Julie: Hey everyone, I’m quitting before I get fired.

Ann: Right about the time when Snapchat had really hit the stride, I was like, I think I got to go. Now I write full time. I teach writing. I’m really happy that I don’t have to teach health anymore to people who binge drink and don’t wear a condom. There it is in a nutshell.

Julie: I think you landed exactly where you’re meant to be. I love those stories because we all want a clean trajectory. At least, I know I did, especially when I was younger. I wanted the career and a start out. It’s so often not the way that things happen. I think especially for writing, like you’re saying, all of those moments and jobs and that gathering of just understanding of people is so valuable when you’re writing fiction because you’re writing about people. People are crazy, so you need lots of samples.

Ann: People are crazy. The other thing that I said about — I always say this about getting your PhD. It is a really good sweat lodge for writing a book in terms of rejection. When you’re working on your PhD, at least in my era, they were brutal. They were so hard on you. They were just freaking brutal. I think that once I was getting rejected nicely from agents, I was like, that’s okay. They’re nice about it. They didn’t call me an idiot, so that’s good.

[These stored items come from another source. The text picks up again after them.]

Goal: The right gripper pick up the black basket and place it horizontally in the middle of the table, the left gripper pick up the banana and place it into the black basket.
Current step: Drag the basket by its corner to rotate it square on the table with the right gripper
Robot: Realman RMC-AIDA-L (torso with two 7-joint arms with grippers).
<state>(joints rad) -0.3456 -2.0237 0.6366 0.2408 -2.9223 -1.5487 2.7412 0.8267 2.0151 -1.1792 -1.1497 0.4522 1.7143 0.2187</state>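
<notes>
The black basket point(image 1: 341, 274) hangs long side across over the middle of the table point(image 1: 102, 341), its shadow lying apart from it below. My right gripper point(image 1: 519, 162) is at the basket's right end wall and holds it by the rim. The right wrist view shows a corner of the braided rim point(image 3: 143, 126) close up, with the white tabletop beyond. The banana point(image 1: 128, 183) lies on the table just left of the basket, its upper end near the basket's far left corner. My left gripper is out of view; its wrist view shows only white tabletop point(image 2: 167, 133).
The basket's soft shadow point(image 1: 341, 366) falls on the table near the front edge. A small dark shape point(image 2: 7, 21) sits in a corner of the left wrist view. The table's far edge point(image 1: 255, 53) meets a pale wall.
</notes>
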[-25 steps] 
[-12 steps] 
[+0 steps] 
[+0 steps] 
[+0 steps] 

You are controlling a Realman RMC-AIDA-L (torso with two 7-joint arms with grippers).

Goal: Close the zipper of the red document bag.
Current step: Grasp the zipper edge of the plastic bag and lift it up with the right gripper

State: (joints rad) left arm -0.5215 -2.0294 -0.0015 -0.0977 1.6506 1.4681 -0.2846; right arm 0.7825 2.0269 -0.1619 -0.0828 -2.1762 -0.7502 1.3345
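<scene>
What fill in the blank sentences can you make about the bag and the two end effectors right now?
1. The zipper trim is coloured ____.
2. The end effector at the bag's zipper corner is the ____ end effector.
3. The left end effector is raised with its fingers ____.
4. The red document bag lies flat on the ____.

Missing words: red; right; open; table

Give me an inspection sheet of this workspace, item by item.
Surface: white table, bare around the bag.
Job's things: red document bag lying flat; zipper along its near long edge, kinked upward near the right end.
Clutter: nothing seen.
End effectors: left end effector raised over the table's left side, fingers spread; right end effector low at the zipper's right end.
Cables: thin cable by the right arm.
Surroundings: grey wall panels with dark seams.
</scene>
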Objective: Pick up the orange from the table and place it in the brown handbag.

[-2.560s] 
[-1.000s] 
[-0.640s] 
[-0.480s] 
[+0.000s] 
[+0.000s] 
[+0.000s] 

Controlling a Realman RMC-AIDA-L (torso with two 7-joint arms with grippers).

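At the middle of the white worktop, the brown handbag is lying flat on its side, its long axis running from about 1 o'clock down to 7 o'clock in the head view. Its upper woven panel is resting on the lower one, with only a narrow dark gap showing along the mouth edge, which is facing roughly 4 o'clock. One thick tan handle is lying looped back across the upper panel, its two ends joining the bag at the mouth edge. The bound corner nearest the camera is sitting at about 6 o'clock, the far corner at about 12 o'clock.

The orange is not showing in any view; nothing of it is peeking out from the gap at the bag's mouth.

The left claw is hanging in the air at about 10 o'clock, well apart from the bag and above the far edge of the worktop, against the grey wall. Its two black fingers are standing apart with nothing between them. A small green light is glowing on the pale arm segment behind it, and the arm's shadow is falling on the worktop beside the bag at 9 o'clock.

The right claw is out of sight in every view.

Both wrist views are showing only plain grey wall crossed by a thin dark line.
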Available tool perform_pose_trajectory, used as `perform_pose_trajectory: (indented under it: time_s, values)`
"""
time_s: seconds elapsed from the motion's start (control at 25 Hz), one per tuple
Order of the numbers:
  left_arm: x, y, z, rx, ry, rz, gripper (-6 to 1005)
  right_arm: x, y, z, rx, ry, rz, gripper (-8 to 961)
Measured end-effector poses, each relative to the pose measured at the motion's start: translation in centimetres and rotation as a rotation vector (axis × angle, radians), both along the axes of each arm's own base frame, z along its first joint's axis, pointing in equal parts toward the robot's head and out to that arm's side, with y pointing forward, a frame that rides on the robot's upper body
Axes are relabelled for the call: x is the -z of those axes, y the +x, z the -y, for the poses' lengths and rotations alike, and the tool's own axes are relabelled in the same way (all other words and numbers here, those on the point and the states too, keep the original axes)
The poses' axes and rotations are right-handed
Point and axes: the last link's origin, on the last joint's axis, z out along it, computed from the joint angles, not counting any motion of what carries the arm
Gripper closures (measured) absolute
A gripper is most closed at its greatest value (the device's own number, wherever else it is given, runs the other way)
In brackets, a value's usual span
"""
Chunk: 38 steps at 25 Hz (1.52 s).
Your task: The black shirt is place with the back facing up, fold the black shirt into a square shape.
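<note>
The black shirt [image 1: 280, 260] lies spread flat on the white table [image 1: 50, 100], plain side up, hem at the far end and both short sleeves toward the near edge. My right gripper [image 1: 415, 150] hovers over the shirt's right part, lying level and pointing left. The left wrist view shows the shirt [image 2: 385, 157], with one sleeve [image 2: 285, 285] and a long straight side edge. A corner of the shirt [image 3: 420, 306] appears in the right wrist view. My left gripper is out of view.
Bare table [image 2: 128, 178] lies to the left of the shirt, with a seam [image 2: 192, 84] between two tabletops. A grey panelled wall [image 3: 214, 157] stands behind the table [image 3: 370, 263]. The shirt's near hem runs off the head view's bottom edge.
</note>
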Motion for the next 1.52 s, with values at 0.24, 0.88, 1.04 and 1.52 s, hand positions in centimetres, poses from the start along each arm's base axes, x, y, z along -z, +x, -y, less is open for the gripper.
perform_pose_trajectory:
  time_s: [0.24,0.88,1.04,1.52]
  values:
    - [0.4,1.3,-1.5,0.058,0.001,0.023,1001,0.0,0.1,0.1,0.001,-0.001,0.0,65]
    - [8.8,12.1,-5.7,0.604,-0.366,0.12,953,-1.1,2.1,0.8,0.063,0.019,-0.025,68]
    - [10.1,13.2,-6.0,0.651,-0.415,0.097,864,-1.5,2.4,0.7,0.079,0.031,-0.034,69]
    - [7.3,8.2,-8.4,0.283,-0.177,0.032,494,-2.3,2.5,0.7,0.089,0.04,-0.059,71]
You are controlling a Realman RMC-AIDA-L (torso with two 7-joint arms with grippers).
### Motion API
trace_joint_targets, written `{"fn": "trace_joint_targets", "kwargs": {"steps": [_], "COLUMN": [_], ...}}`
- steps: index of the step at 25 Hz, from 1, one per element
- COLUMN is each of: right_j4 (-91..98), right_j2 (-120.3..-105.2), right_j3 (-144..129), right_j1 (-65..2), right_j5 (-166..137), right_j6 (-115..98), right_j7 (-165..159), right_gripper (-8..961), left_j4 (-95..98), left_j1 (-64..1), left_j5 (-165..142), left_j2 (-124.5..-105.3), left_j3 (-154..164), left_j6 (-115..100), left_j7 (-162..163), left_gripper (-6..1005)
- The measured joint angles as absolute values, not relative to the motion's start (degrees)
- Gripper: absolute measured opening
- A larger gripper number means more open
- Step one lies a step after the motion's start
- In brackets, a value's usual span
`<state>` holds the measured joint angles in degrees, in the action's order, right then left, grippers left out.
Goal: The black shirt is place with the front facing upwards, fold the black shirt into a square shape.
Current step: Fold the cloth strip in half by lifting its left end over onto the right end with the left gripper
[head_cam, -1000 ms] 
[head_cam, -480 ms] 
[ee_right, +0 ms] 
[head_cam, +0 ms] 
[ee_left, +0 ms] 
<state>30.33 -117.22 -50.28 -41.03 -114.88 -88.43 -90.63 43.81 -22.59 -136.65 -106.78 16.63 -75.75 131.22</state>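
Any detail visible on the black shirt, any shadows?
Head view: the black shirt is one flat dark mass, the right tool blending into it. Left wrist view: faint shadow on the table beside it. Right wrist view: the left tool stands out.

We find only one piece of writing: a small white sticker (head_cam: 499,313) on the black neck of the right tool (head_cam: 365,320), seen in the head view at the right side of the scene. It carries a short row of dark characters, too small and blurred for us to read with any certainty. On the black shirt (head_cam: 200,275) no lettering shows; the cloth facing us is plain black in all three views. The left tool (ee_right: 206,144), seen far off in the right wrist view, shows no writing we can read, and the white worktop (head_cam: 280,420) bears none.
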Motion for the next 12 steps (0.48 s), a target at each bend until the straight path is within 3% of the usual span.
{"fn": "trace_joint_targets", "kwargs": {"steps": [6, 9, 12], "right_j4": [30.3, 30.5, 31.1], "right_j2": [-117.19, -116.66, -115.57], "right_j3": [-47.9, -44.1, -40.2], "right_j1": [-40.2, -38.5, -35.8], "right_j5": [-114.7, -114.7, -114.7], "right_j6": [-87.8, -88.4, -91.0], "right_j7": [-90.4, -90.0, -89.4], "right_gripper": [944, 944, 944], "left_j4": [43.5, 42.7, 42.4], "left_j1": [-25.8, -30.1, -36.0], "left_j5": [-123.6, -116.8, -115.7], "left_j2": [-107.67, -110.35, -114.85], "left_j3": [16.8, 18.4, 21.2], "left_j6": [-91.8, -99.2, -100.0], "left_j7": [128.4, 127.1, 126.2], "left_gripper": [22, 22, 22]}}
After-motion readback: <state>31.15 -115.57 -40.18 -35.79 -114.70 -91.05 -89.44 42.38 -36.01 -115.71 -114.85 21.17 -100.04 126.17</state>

Julie: I’m winning. Wow, look at this nice email I got. It’s so true, though. I’d never even thought of that. Defending a thesis sounds like the worst.

Ann: When I did my master’s thesis, I was wearing a light silk shirt. I looked like I’d been under both armpits by the end of it. I went into the bathroom. I was like, note to self, no more light silk tops when you’re nervous.

Julie: I love that story.

Ann: There are no photographs like that.

Julie: Aren’t you so glad? I tell my kids that often. I’m like, “Look, I would not have survived if social media were happening while I was in high school.” I do have some pictures of a very tragic short haircut that I had in college that I pull out occasionally. Luckily, they’re just 4×6, and I can keep them under wraps.

Ann: You can’t do this to it, really see it.

Julie: You can’t zoom in and just torture yourself. You’re so right. I also, in addition to the tragic haircut, had a very bad style period during that, and it was in the time of Bermuda shorts anyway. Gosh, I look back, I’m like, this is just a tragedy right here. That leads nicely into my next question for you, which is about costuming. That is so much of this book. I loved what you talked about. Did you get to take a tour of a wardrobe space?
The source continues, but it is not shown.